On the next series, they faced fourth-and-1 from their own 32 and Penix, after moving several players around in an intricate manner, confidently dove for 2 yards to extend the drive.

"It was a big play in the game," DeBoer said, "just being able to stay in the game."

Penix capped the 13-play, 75-yard drive by sending a 6-yard scoring pass to wide receiver Taj Davis skirting past the right pylon. The UW led 20-10. 

On the ensuing drive, the Huskies lost starting cornerback Jordan Perryman temporarily to an injury while he was trying to cover Texas deep threat Xavier Worthy, but they also got exceedingly lucky after that happened. 

The Longhorns went right back to Worthy, who got a couple of steps on the UW's revamped coverage — and he dropped a sure touchdown pass as the partisan crowd in the Alamodome let out a loud groan.

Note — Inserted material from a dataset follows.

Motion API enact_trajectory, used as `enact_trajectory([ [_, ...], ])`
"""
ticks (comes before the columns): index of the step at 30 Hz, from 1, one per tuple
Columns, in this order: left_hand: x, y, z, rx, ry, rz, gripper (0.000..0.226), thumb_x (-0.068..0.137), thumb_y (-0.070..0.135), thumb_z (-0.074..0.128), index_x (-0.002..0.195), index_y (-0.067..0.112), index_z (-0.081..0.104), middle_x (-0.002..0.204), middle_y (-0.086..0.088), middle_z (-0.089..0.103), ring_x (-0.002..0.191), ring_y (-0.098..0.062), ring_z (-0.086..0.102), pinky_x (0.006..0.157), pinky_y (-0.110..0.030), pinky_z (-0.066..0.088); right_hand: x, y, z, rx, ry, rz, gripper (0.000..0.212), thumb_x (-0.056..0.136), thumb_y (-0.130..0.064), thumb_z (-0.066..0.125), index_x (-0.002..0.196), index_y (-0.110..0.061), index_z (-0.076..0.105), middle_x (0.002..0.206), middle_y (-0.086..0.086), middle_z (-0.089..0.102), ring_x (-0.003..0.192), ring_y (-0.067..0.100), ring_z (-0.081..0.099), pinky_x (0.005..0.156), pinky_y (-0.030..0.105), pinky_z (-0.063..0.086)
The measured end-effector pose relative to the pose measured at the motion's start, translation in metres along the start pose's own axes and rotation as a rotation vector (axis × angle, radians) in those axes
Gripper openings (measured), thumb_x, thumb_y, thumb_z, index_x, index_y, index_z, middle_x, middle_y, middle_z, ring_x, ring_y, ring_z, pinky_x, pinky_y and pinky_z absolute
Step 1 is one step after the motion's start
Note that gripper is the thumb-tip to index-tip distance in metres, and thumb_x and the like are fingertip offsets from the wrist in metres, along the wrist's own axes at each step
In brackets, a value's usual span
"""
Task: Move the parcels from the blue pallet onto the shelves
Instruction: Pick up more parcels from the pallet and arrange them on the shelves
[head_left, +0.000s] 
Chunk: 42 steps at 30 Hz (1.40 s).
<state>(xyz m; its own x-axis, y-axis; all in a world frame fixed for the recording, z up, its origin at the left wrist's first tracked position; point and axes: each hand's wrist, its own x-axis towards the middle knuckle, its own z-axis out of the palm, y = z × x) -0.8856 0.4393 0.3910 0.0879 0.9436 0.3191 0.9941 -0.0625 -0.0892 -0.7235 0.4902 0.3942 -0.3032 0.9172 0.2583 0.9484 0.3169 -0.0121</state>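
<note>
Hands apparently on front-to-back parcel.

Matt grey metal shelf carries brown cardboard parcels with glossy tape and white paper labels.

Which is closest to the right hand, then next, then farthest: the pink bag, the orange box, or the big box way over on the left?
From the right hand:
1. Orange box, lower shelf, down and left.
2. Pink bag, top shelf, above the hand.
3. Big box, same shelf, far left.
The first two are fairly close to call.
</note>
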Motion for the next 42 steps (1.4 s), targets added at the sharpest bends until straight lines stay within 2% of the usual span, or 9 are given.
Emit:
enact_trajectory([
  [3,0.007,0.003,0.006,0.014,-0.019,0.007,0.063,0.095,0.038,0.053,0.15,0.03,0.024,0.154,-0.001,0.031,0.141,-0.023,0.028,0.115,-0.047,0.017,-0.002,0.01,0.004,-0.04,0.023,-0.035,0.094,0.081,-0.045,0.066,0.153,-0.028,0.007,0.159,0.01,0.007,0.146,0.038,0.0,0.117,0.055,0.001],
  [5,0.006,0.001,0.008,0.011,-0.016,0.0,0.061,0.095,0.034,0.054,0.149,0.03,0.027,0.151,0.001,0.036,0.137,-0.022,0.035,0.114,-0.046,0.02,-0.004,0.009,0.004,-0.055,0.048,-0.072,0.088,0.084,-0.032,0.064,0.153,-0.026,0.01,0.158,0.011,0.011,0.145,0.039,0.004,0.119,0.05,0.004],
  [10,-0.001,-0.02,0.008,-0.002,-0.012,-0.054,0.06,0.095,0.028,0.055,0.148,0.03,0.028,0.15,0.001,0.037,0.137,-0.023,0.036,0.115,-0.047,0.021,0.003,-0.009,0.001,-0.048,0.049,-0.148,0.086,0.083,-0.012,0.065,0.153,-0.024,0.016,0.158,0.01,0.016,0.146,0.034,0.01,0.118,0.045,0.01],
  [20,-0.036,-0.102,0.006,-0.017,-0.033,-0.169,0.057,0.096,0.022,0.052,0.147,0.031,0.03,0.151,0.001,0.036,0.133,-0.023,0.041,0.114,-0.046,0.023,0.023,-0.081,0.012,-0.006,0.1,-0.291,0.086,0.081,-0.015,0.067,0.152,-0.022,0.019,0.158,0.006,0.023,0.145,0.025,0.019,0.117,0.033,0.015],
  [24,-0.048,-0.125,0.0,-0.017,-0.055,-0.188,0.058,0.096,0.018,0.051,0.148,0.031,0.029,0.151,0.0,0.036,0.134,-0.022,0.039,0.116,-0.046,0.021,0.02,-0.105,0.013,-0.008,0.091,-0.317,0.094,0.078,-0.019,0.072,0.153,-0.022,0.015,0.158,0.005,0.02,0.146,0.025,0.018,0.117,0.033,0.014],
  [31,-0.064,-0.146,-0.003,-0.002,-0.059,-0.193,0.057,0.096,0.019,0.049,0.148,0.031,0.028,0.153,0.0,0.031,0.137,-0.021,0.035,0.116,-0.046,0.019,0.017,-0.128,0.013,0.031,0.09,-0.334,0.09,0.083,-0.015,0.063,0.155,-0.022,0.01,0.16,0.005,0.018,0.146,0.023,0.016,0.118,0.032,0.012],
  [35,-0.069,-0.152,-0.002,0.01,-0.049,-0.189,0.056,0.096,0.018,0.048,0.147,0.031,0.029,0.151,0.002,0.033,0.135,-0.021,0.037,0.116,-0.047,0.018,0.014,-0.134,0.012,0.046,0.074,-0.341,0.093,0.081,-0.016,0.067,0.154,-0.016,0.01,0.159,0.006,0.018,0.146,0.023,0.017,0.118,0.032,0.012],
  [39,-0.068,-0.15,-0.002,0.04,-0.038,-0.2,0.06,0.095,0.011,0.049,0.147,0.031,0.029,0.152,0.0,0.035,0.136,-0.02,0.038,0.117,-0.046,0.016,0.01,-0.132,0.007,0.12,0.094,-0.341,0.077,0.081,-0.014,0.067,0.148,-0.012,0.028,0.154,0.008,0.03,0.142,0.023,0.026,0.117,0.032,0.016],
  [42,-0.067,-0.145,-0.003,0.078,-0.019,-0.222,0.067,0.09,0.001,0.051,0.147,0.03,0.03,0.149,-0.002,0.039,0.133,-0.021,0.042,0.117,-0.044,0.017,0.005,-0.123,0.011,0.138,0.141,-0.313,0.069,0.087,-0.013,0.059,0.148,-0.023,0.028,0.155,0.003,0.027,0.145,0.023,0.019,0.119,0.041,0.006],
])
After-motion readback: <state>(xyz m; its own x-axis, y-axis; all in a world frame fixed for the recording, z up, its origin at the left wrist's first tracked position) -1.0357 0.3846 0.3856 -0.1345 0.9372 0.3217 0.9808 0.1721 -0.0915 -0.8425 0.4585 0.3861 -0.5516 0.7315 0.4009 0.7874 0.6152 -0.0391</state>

Near the end of the third quarter, the Huskies faced fourth-and-2 from the Texas 47 and Penix deftly lobbed a flat pass to tight end Devin Culp, who rumbled 9 yards to easily pick up another first down.

The UW turned this gamble into points, as well, with Penix next finding wide receiver Jalen McMillan alone in the end zone for an 8-yard touchdown pass and a healthy 27-10 advantage. There was still 13:08 remaining in the game.

McMillan led all receivers in the game with 8 catches for 58 yards.

Texas picked up another score from Brooks, who powered up the middle to reach the end zone from 3 yards out to make things a little more interesting. With 9:50 left, the Longhorns pulled within 27-17.

With 1:40 left, they added Auburn's 26-yard field goal to creep back to 27-20. There was no panic on the Husky sideline.

Kalen DeBoer holds up the Alamo Bowl trophy after beating Texas.

Kalen DeBoer holds up the Alamo Bowl trophy in the postgame celebration. 

With that, the UW ran down the clock and held Texas on a final possession, accepted the Alamo Bowl trophy, said good bye to 14 seniors and prepared to head home to Montlake.

They left knowing they had turned in a season for the ages and, for most Huskies, that spring football practice was just four months away.